You could come up with a handful of legitimate reasons why something like that might happen: it’s the second preseason game; the Pistons are incorporating two new starters into the lineup and more than twice that into the rotation; Reggie Jackson missed most of the last week due to injury, just for starters.

“We could probably make a lot of excuses for our guys,” Van Gundy said. “No. We were selfish and we forced plays.”

Selfish?

“Yeah,” Kentavious Caldwell-Pope said without hesitation. “We didn’t pass the ball. We didn’t move it from side to side. We didn’t move the defense. We didn’t have any space on the floor to even attack or get open shots.”

Jackson committed four of the 18 first-half turnovers and six of the final total of 22. Many of them came right around the rim as he forced penetration.

“They crowd the paint,” Jackson said of the Nets, the formula coach Lionel Hollins used to great success in crafting one of the NBA’s stingiest defenses in Memphis. “They really try to make us have to beat them by moving the ball. We didn’t do so. We’ve got to get better at that, get better at trusting each other and just finding a great shot for the team each and every possession, no matter who’s the one taking it.”

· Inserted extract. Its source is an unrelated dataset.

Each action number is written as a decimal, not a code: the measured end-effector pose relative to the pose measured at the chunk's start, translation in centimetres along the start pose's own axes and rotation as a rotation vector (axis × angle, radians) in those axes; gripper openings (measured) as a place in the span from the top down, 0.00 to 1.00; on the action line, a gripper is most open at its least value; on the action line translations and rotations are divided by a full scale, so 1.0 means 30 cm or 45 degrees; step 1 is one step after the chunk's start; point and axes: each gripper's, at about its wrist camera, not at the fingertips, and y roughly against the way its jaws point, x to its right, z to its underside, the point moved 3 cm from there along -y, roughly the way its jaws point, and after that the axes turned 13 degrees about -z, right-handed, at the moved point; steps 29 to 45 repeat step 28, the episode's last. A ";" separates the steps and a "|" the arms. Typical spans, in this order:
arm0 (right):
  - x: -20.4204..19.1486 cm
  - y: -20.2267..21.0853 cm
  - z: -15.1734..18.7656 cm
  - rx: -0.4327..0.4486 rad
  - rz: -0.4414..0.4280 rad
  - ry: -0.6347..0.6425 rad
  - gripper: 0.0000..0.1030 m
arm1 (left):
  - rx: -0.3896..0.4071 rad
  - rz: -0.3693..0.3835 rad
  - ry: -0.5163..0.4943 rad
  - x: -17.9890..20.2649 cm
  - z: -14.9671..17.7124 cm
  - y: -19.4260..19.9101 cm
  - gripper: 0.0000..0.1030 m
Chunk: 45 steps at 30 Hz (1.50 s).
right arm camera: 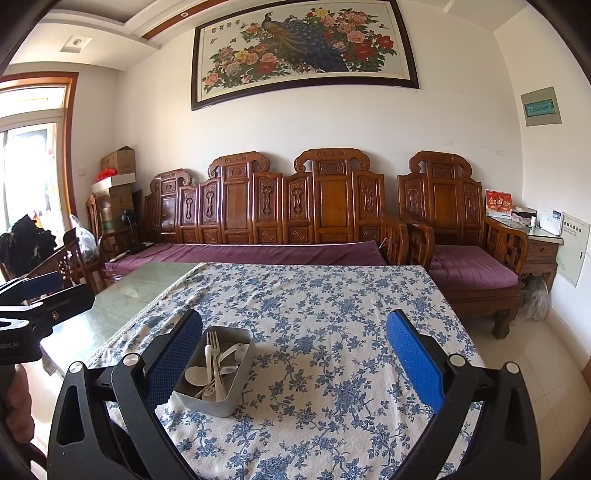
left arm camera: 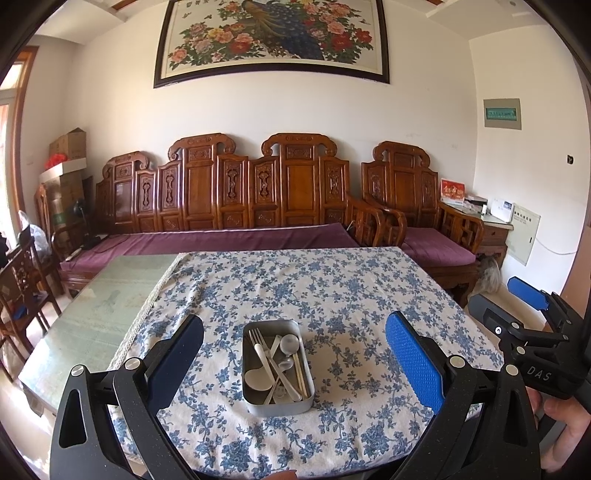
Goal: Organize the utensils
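The left gripper (left arm camera: 293, 354) hangs above the near edge of the table with its jaws spread wide and nothing between them; its blue pads (left arm camera: 413, 360) stand well apart on either side of the metal tin (left arm camera: 277, 404), touching neither wall; the right gripper (right arm camera: 293, 360) is held just as wide and just as empty, its left finger crossing in front of the tin's near corner in the right wrist view — whether it touches the tin I cannot tell; a hand (left arm camera: 565, 421) grips the right tool's handle at the right edge of the left wrist view; the tin rests on the floral tablecloth (left arm camera: 332, 280), near the front edge of the table, and holds the utensils all together in one heap — a white fork (left arm camera: 257, 343) with its tines pointing away, white spoons (left arm camera: 258, 378) with bowls up, and pale chopsticks (left arm camera: 301, 374) along the right wall; left of the cloth the green glass tabletop (left arm camera: 96, 314) lies bare; behind the table a carved wooden bench (left arm camera: 229, 192) with a purple cushion runs along the wall, a matching armchair (left arm camera: 424, 206) beside it to the right; cardboard boxes (left arm camera: 68, 146) are stacked in the left corner; above the bench hangs a framed peacock painting (left arm camera: 273, 33).
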 end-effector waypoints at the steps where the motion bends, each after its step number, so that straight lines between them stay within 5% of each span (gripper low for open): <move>1: 0.001 0.001 -0.001 0.001 0.001 0.000 0.03 | 0.000 -0.001 0.000 -0.001 0.000 0.000 0.08; 45: 0.000 -0.001 -0.001 0.000 0.000 0.001 0.03 | 0.009 -0.004 0.003 -0.004 0.000 0.005 0.08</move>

The Pistons were significantly better offensively in the second half, scoring 51 points after being held to 32 over the first two quarters, and it would have been even better had they knocked down 3-pointers at a more typical rate than the 2 of 12 clip they managed. The right guys were taking them for the most part, too, but Anthony Tolliver finished 1 of 4, Caldwell-Pope 0 of 2 and Jodie Meeks 1 of 3 in the second half.

Another sign of the better ball movement after halftime? Their 10 offensive rebounds, including four apiece for Ersan Ilyasova – all in the third quarter, three of them converted into baskets – and Andre Drummond, who scored all 14 of his points after halftime.

“In the third quarter, we just got the ball moving,” Jackson said. “Once you get bodies out of position, you can take advantage of it.”

Van Gundy liked what he saw from Ilyasova, who had a nine-point, seven-rebound third quarter.

“Ersan’s third quarter was good and I thought Spencer’s (Dinwiddie) second-half stint was good,” Van Gundy said of his backup point guard, who’d struggled for the first 1½ preseason games but scored on two nice drives in the second half when he scored seven points with three assists and two rebounds. “So there’s always positives. I thought those two guys did a good job. I’m going to have a hard time getting to a third one. But we got two there.”

While Jackson, Caldwell-Pope and the players who dressed around them in the locker room agreed wholeheartedly with Van Gundy’s blunt assessments of their performance, they were already looking to move past it.

“Forget about what?” Jackson said when asked if it was a night he’d like to forget.

“The team performance,” came the reply.

“Like I said, forget about what?” Jackson said, before getting serious. “No, we’re going to have to watch film and get better from it, but we’ve got to move on.”

“You’ve got to have amnesia. So you forget about this one,” Caldwell-Pope said. “We played terrible. We’ve got to forget about it and just get ready for the next one.”